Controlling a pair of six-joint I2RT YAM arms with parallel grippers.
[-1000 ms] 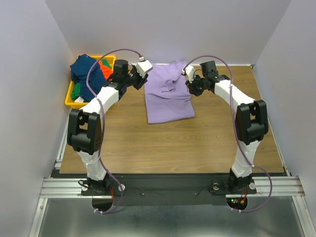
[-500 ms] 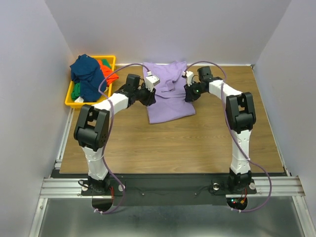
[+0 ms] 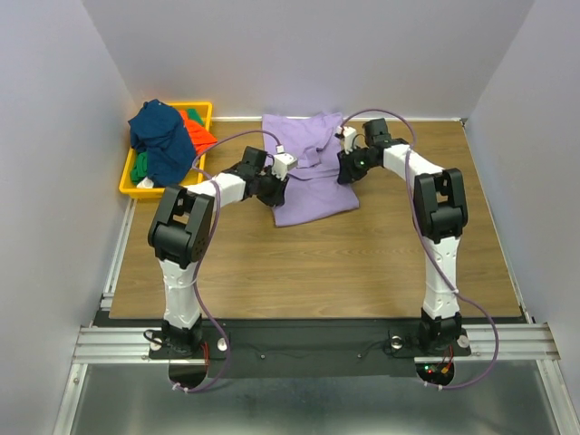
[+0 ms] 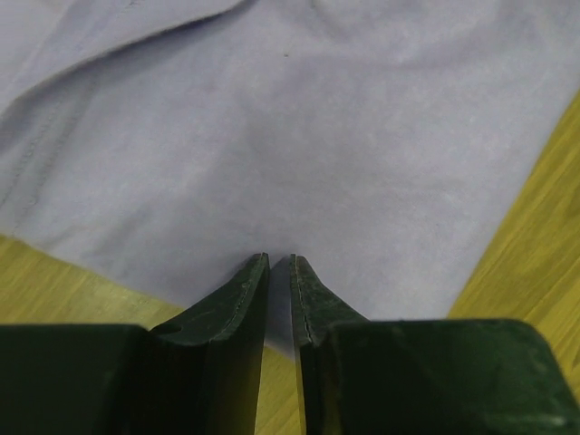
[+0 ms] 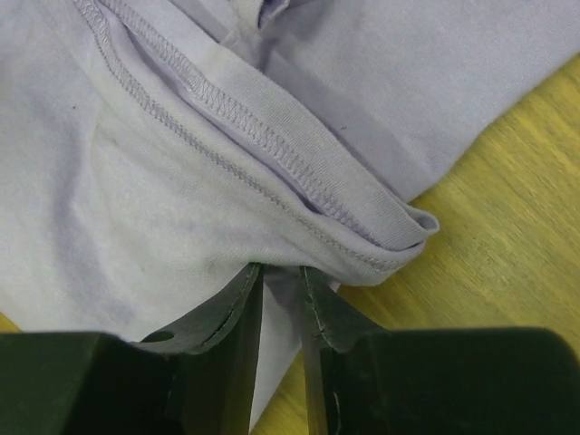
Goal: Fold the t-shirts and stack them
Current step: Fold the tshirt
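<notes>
The lavender t-shirt (image 3: 313,186) lies partly folded at the back middle of the table, its sleeve hem doubled over (image 5: 299,172). My left gripper (image 3: 277,186) sits low at the shirt's left edge (image 4: 272,136). Its jaws (image 4: 279,258) are drawn to a narrow slit with lavender cloth in it. At the shirt's right edge, my right gripper (image 3: 344,172) is shut (image 5: 281,267) on a flap of the cloth under the folded hem. A navy t-shirt (image 3: 159,136), an orange-red one (image 3: 193,122) and a green one (image 3: 139,168) are heaped in the bin.
The yellow plastic bin (image 3: 127,188) stands at the table's back left corner, just left of my left arm. Bare wood (image 3: 317,263) stretches from the shirt to the near edge. White walls close in the left, back and right sides.
My left gripper has swung from beside the bin down onto the shirt's left edge, its jaws narrowing. The right gripper has shifted slightly along the right edge.
</notes>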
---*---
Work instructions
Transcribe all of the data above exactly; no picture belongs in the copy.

Solution for this exercise
Controlling a pair of six-joint I2RT YAM arms with parallel grippers.
[-1000 ms] 
[-500 ms] 
[+0 ms] 
[+0 ms] 
[+0 ms] 
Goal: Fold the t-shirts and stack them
Current step: Fold the tshirt
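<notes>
The lavender t-shirt (image 3: 313,186) lies partly folded at the back middle of the table, its sleeve hem doubled over (image 5: 299,172). My left gripper (image 3: 277,186) sits low at the shirt's left edge (image 4: 272,136). Its jaws (image 4: 279,258) are drawn to a narrow slit with lavender cloth in it. At the shirt's right edge, my right gripper (image 3: 344,172) is shut (image 5: 281,267) on a flap of the cloth under the folded hem. A navy t-shirt (image 3: 159,136), an orange-red one (image 3: 193,122) and a green one (image 3: 139,168) are heaped in the bin.
The yellow plastic bin (image 3: 127,188) stands at the table's back left corner, just left of my left arm. Bare wood (image 3: 317,263) stretches from the shirt to the near edge. White walls close in the left, back and right sides.
My left gripper has swung from beside the bin down onto the shirt's left edge, its jaws narrowing. The right gripper has shifted slightly along the right edge.
</notes>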

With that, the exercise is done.